Let’s talk again about AI — because, as unnerving as it may sound, we cannot understand ourselves, our human nature, unless we understand AI. Specifically, unless we understand what AI does (if not how it does it).
And even if unnerving, this idea should not come as a surprise. By design, the AIs out there replicate in silicon the very neural networks that power our minds, the minds of all animals, and God knows what else on this planet. Even more telling — and that part was indeed unnerving when we first realized it — is that AIs somehow managed to replicate the most mysterious and sacred (divine even?) human traits. Traits like curiosity, intuition, and even our sense of beauty.

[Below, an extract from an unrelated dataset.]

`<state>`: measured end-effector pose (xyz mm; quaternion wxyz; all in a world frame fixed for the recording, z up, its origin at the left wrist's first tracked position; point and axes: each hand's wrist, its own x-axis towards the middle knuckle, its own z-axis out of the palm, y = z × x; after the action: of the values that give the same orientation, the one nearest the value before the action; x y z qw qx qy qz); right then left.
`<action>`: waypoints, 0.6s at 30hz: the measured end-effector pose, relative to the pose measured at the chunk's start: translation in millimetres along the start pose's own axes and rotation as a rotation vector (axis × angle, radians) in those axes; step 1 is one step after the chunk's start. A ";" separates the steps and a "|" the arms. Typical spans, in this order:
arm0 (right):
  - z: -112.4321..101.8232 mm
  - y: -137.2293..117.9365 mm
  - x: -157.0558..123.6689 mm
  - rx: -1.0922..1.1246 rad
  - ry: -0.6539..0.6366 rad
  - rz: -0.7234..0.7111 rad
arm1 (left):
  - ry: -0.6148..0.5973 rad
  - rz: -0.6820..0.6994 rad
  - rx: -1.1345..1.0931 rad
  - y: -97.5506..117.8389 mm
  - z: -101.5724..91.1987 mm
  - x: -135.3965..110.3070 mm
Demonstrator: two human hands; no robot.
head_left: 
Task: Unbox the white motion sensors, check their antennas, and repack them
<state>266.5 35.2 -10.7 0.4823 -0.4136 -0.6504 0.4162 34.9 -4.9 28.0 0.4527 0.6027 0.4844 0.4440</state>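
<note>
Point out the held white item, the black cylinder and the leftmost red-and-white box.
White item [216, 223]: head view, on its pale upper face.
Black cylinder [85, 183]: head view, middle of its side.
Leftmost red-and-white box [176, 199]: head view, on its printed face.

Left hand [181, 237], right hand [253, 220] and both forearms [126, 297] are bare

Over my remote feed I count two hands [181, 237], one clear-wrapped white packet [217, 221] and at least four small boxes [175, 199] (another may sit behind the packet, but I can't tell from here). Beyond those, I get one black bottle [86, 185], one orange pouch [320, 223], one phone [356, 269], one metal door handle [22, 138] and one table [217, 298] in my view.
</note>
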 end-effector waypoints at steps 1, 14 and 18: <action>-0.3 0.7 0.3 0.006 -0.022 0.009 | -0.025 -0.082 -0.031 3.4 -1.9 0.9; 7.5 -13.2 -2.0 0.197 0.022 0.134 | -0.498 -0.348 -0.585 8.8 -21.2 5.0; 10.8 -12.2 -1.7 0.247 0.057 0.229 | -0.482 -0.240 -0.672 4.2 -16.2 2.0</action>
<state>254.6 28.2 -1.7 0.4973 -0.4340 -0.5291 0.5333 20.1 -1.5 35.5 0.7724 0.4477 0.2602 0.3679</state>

So, with the above in mind, let’s see what AI — its machine-learning incarnation that is — is actually about. The first thing to realize here is that this kind of AI, even though it runs on computers, is not a computer itself. A classic computer is a machine designed to execute a sequence of commands — a program, an algorithm. Programming a computer means telling it exactly what to do, step-by-step. AI, however, is nothing like that. It does not execute instructions, it does not run algorithms — and, as result, we do not program AI. Instead, we train it, much like we train animals or people. In fact, training a person means training the powerful AI in their subconsciousness to perform certain tasks for them.1
Now, let’s see how do we actually do it — how do we train a machine-learning AI? Let’s use a simple image recognition2 as an example — say, we want to teach it to tell if there is a bicycle in a picture, captcha style. Here is how we could do it:
Show it a picture and ask it to guess if it shows a bicycle.
Tell it the right answer, either confirming or correcting its guess — so the AI will learn from this experience.
Repeat the above steps.
And that’s it! At the start of the training, the AI will be completely clueless and guessing at random (completely faking any knowledge, that is). But after showing it a few million pictures, with or without a bicycle, our little AI would form a pretty good idea of how a bicycle looks in a picture.

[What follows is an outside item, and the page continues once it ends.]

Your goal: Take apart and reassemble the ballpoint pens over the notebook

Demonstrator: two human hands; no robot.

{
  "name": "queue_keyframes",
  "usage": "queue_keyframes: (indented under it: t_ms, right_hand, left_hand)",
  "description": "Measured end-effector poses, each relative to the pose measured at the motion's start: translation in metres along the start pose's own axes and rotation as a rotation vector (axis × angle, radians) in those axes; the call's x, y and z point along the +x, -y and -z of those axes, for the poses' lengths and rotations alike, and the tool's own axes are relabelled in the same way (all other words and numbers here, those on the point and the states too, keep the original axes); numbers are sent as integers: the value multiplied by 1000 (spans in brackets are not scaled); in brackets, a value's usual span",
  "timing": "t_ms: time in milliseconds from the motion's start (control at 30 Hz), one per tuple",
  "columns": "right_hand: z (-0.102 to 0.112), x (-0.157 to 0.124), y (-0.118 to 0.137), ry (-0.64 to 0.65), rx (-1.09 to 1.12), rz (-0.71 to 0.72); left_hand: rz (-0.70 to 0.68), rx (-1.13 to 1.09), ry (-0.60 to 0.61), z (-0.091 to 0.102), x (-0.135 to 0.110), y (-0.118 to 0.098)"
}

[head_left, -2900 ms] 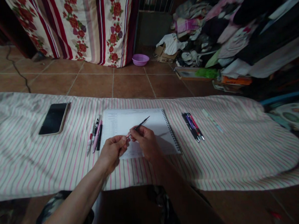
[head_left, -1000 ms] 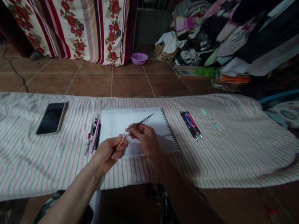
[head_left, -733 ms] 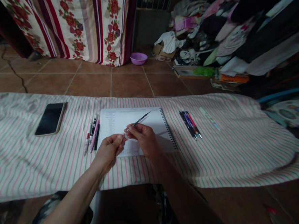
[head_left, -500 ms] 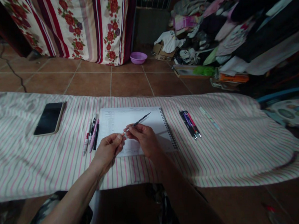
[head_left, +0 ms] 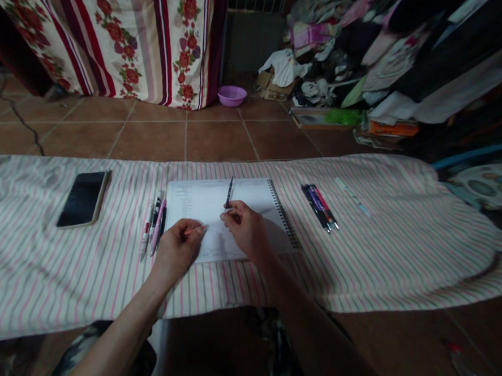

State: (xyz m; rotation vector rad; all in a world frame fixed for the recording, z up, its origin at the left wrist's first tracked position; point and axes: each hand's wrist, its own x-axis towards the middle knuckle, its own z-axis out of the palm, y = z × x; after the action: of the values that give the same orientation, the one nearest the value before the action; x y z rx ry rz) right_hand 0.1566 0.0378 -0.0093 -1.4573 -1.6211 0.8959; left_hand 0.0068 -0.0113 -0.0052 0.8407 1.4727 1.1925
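My right hand [head_left: 245,225] is closed on a slim dark patterned pen or pencil [head_left: 230,192], whose pointed end slants up and away over the page. A small orange-and-white piece [head_left: 195,230] is pinched in my left hand [head_left: 181,237]; its kind is too small to make out. Both hands are over an open spiral notebook [head_left: 251,189], a gap between them. Left of the notebook lie several pens [head_left: 153,225] side by side. More pens [head_left: 319,207], black, purple and red, lie to its right, with a pale pen [head_left: 352,197] beyond them.
A phone [head_left: 84,199] lies at the left on the striped cloth [head_left: 399,247] that covers the low surface. Beyond it, a purple basin [head_left: 232,96] stands on the tiled floor near a floral curtain [head_left: 144,47]. Clothes [head_left: 316,33] are heaped at the back right.
My hands have moved apart, the orange-and-white piece staying in the left. The pen or pencil in my right hand has turned to point more steeply away from me.
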Motion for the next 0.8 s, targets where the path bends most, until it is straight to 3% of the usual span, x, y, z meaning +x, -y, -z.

Technically, this “idea” is just a collection (if a rather huge one) of rules that associate certain patterns in the picture with the likelihood of it showing a bicycle. This, however, is all the AI will learn from this training, from this experience — one singular idea of how-a-bicycle-looks-on-a-picture. It would still have no understanding of what a bicycle is, for example, or a picture, or anything else for that matter. It would still have no clue of how you, the teacher, know the answers — or whether you do, actually, because a machine-learning AI has no concept of knowledge either. There is literally no truth in it3 — and, remember, were never asked it for the truth during the training. Rather, we kept asking it to make a guess at what the truth might be — and learn to become better at its guesswork.
And this is the point I am trying to convey here.
You, the teacher, is the one who knows (the truth). As for the AI, it simply learns to imitate — imitate your knowledge and your understanding. The whole point of its training is to make the AI act, to the best of its ability, like you — to pretend that it is you. In this sense, lies are the AI’s native language!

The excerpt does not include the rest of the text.